(Task objective) Give the data below again exactly as written, but without the pictures.

(Information provided)
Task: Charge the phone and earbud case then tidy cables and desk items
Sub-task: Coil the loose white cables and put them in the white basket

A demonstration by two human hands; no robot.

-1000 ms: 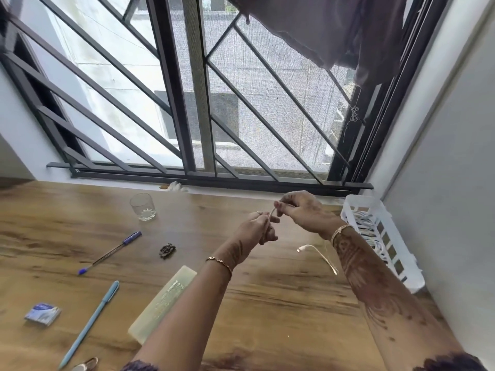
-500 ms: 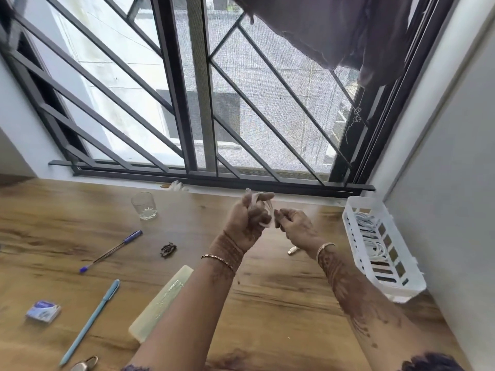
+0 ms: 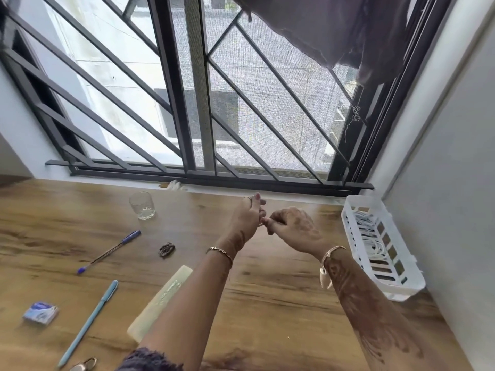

(Output)
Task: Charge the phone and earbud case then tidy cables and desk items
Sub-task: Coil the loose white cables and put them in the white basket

A demonstration by two human hands; no robot.

-1000 ms: 
-500 ms: 
+0 ms: 

Nothing else is part of this exercise.